__Exercise prompt__: Your task is to transcribe the records exactly, skipping every image.

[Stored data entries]
════

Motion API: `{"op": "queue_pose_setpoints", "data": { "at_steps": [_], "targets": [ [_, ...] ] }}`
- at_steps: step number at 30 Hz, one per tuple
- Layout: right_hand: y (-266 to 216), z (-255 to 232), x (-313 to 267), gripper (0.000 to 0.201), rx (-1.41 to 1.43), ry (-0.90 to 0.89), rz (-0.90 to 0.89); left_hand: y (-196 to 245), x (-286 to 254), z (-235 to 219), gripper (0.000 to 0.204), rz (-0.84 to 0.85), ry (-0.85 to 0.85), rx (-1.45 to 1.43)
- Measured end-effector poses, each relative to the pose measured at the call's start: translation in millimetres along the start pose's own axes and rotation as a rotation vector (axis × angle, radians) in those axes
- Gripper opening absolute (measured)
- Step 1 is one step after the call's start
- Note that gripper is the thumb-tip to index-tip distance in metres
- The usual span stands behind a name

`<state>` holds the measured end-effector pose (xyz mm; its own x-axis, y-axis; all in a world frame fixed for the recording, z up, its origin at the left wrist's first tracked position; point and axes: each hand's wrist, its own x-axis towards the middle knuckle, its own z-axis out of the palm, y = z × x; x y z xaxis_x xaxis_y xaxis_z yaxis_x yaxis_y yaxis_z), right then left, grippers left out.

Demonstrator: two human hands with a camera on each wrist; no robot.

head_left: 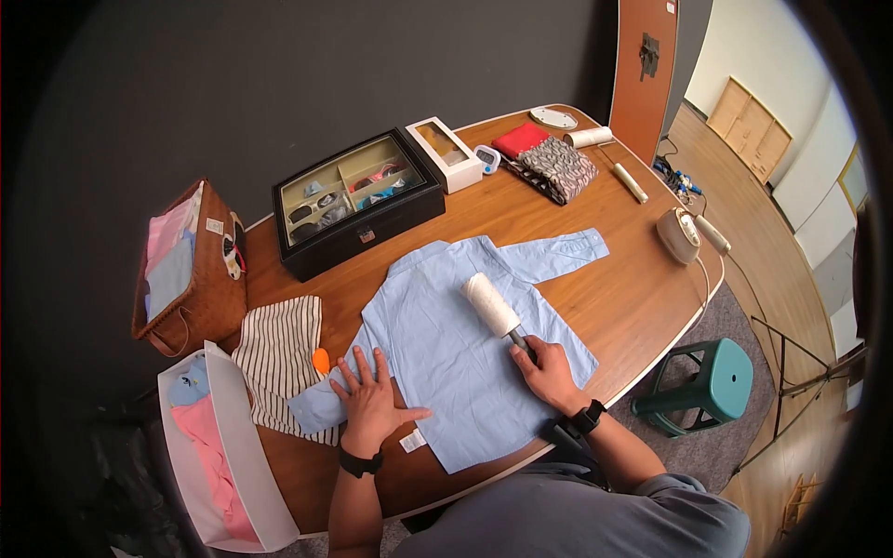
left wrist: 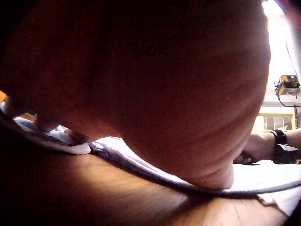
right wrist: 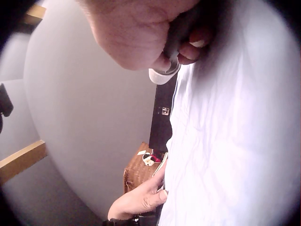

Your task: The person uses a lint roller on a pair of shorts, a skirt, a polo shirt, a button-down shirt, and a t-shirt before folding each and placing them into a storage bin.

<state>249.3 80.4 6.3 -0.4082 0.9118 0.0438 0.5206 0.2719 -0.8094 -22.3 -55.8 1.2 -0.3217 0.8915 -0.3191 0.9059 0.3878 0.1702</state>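
Blue shirt [head_left: 437, 321], flat on the counter [head_left: 628, 288] under a lint roller [head_left: 491, 304].
Left hand [head_left: 372, 409] rests at eight o'clock, fingers spread; right hand [head_left: 552, 377], at four, curls fingers round the handle [head_left: 522, 341]. Tacky paper could drag cloth into creases if the left presses lightly, perhaps; pressure is hard to judge.

Left hand [left wrist: 141, 84] totally hogs this shot lol, all shadowy, fingers down on pale cloth [left wrist: 254, 175] near 9 o'clock. Wooden tabletop [left wrist: 117, 193] at 6. Just past 3 there's the right hand [left wrist: 256, 145], black wristband [left wrist: 279, 137] on, gripping some dark thing [left wrist: 243, 157], too small to tell.
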Motion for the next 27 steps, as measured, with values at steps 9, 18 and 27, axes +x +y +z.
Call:
{"op": "queue_pose_setpoints", "data": {
  "at_steps": [9, 18, 27],
  "targets": [
    [-6.2, -3.5, 1.1, 0.033, -0.019, -0.027, 0.034, -0.2, 0.0, -0.3, 0.146, 0.001, 0.017, 0.007],
    [-3.9, -2.7, 1.4, 0.034, -0.026, -0.026, 0.040, -0.6, 1.3, 2.0, 0.147, -0.010, 0.003, 0.013],
    [-3.6, -2.6, 1.2, 0.034, -0.025, -0.026, 0.040, 0.0, 1.6, 0.4, 0.148, -0.013, -0.012, 0.006]
  ]
}}
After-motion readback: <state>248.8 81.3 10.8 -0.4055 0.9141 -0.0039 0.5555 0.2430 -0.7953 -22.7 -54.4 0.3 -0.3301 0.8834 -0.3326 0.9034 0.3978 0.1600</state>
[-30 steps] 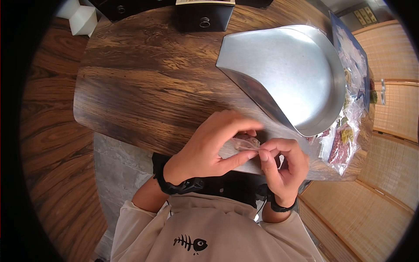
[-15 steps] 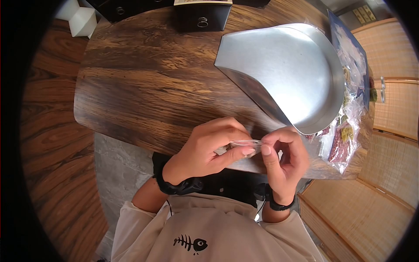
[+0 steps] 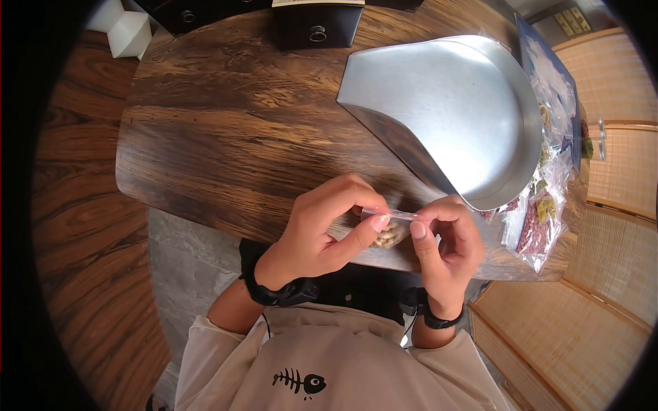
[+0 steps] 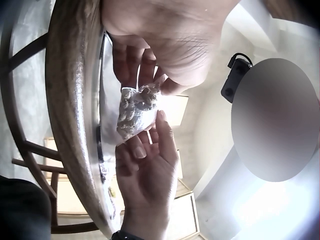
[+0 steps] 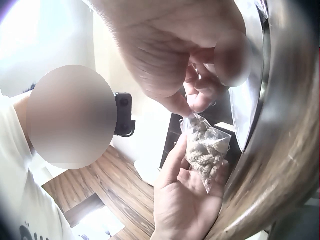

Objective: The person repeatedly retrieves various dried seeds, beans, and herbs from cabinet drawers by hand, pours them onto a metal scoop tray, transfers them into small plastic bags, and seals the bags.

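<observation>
A small clear plastic bag of pale, knobbly dried pieces hangs between both hands above the table's near edge. My left hand pinches the bag's top strip between thumb and forefinger. At the other end of that strip, my right hand pinches the corner with its thumb and forefinger, the remaining fingers curled in. The left wrist view shows the bag sagging with its contents below the fingertips. In the right wrist view, ridged pieces press against the side of the bag.
A large metal scoop pan lies just beyond the right hand on the wooden table. Several filled plastic bags lie along its right side, near a blue tray. A dark drawer stands at the far edge.
The left thumb and fingers, spread apart a second ago, have closed on the bag's top strip. The bag has swung from lying toward the left palm to hanging with its contents in sight.
</observation>
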A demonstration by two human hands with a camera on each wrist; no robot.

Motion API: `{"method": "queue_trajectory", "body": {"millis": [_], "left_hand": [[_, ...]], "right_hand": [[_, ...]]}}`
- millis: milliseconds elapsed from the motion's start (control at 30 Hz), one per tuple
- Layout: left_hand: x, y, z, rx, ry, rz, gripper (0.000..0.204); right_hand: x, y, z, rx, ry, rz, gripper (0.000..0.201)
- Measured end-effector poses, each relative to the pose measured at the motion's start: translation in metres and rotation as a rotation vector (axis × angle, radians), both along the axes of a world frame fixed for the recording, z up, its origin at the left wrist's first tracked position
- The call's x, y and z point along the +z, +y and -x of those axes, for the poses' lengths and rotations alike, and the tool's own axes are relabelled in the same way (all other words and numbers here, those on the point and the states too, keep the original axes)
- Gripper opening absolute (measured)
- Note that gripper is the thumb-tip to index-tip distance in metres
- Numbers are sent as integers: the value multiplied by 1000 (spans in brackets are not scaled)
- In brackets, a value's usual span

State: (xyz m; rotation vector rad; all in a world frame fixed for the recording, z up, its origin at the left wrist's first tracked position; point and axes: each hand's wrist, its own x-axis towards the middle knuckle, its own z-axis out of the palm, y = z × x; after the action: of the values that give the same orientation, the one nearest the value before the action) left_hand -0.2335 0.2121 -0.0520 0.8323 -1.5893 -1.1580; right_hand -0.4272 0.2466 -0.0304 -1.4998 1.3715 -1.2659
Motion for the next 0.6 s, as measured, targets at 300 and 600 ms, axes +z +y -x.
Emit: {"method": "queue_trajectory", "body": {"millis": [300, 600], "left_hand": [[-3, 0, -3, -28, -4, -8, 6], [-1, -1, 1, 17, -9, -79, 8]], "right_hand": [[-2, 0, 0, -4, -22, -15, 11], [-1, 1, -3, -52, -212, -149, 9]]}}
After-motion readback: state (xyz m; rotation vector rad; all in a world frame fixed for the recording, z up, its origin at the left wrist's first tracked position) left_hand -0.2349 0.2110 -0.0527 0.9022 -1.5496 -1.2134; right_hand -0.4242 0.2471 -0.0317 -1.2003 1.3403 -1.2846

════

__Written solution__:
Motion API: `{"op": "queue_pose_setpoints", "data": { "at_steps": [_], "targets": [ [_, ...] ] }}`
- at_steps: step number at 30 Hz, one per tuple
- Layout: right_hand: y (-266 to 216), z (-255 to 232), x (-313 to 267), gripper (0.000 to 0.201), rx (-1.41 to 1.43), ry (-0.90 to 0.89), rz (-0.90 to 0.89); left_hand: y (-196 to 245), x (-286 to 254), z (-235 to 219), gripper (0.000 to 0.204), rz (-0.84 to 0.85), ry (-0.85 to 0.85), rx (-1.45 to 1.43)
- Measured end-effector poses, each relative to the pose measured at the call's start: translation in millimetres along the start pose's own axes and rotation as a rotation vector (axis × angle, radians) in those axes
- Gripper opening absolute (measured)
- Step 1 is one step after the call's start
- Note that gripper is the thumb-tip to index-tip distance in metres
- The usual span stands behind a name

`<state>` holds the measured end-effector pose (xyz mm; its own x-axis, y-axis; all in a world frame fixed for the recording, z up, its origin at the left wrist's first tracked position; point and axes: each hand's wrist, its own x-axis towards the middle knuckle, its own z-axis out of the palm, y = z × x; x y z xaxis_x xaxis_y xaxis_z yaxis_x yaxis_y yaxis_z), right then left, grippers left out.

Demonstrator: two human hands with a camera on each wrist; no robot.

head_left: 
left wrist: 
right wrist: 

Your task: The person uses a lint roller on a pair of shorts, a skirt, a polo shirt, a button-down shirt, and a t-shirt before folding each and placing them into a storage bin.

<state>249.3 80.4 6.3 -0.4082 0.9118 0.0438 0.5206 0.2719 -0.8094 -22.3 -55.8 1.2 -0.3217 0.8915 -0.3191 0.9059 0.3878 0.1702</state>
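Blue shirt [head_left: 437, 321], flat on the counter [head_left: 628, 288] under a lint roller [head_left: 491, 304].
Left hand [head_left: 372, 409] rests at eight o'clock, fingers spread; right hand [head_left: 552, 377], at four, curls fingers round the handle [head_left: 522, 341]. Tacky paper could drag cloth into creases if the left presses lightly, perhaps; pressure is hard to judge.

Left hand [left wrist: 141, 84] totally hogs this shot lol, all shadowy, fingers down on pale cloth [left wrist: 254, 175] near 9 o'clock. Wooden tabletop [left wrist: 117, 193] at 6. Just past 3 there's the right hand [left wrist: 256, 145], black wristband [left wrist: 279, 137] on, gripping some dark thing [left wrist: 243, 157], too small to tell.
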Motion for the next 27 steps, as measured, with values at steps 9, 18 and 27, axes +x +y +z.
Call:
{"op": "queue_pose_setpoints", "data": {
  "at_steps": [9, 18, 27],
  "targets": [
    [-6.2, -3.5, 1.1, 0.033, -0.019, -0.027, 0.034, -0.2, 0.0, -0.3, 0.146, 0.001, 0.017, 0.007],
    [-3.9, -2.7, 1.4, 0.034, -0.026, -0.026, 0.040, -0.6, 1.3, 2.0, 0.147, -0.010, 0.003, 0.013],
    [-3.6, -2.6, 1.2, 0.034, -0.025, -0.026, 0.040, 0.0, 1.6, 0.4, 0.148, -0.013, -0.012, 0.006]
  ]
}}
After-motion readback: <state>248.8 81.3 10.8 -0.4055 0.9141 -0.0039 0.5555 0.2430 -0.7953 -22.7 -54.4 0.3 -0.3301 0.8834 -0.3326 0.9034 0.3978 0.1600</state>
[-30 steps] 
[-15 steps] 
[+0 steps] 
[+0 steps] 
[+0 steps] 

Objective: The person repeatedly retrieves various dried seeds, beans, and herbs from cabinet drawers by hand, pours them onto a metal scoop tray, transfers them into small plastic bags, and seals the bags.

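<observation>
A small clear plastic bag of pale, knobbly dried pieces hangs between both hands above the table's near edge. My left hand pinches the bag's top strip between thumb and forefinger. At the other end of that strip, my right hand pinches the corner with its thumb and forefinger, the remaining fingers curled in. The left wrist view shows the bag sagging with its contents below the fingertips. In the right wrist view, ridged pieces press against the side of the bag.
A large metal scoop pan lies just beyond the right hand on the wooden table. Several filled plastic bags lie along its right side, near a blue tray. A dark drawer stands at the far edge.
The left thumb and fingers, spread apart a second ago, have closed on the bag's top strip. The bag has swung from lying toward the left palm to hanging with its contents in sight.
</observation>
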A demonstration by two human hands with a camera on each wrist; no robot.

Motion API: `{"method": "queue_trajectory", "body": {"millis": [_], "left_hand": [[_, ...]], "right_hand": [[_, ...]]}}`
- millis: milliseconds elapsed from the motion's start (control at 30 Hz), one per tuple
- Layout: left_hand: x, y, z, rx, ry, rz, gripper (0.000..0.204); right_hand: x, y, z, rx, ry, rz, gripper (0.000..0.201)
- Measured end-effector poses, each relative to the pose measured at the motion's start: translation in metres and rotation as a rotation vector (axis × angle, radians), both along the axes of a world frame fixed for the recording, z up, its origin at the left wrist's first tracked position
- The call's x, y and z point along the +z, +y and -x of those axes, for the poses' lengths and rotations alike, and the tool's own axes are relabelled in the same way (all other words and numbers here, those on the point and the states too, keep the original axes)
- Gripper opening absolute (measured)
- Note that gripper is the thumb-tip to index-tip distance in metres
- Numbers are sent as integers: the value multiplied by 1000 (spans in brackets are not scaled)
- In brackets, a value's usual span

State: (xyz m; rotation vector rad; all in a world frame fixed for the recording, z up, its origin at the left wrist's first tracked position; point and axes: each hand's wrist, its own x-axis towards the middle knuckle, its own z-axis out of the palm, y = z × x; after the action: of the values that give the same orientation, the one nearest the value before the action) left_hand -0.2335 0.2121 -0.0520 0.8323 -1.5893 -1.1580; right_hand -0.4272 0.2466 -0.0304 -1.4998 1.3715 -1.2659
Motion for the next 0.6 s, as measured, targets at 300 and 600 ms, axes +z +y -x.
Emit: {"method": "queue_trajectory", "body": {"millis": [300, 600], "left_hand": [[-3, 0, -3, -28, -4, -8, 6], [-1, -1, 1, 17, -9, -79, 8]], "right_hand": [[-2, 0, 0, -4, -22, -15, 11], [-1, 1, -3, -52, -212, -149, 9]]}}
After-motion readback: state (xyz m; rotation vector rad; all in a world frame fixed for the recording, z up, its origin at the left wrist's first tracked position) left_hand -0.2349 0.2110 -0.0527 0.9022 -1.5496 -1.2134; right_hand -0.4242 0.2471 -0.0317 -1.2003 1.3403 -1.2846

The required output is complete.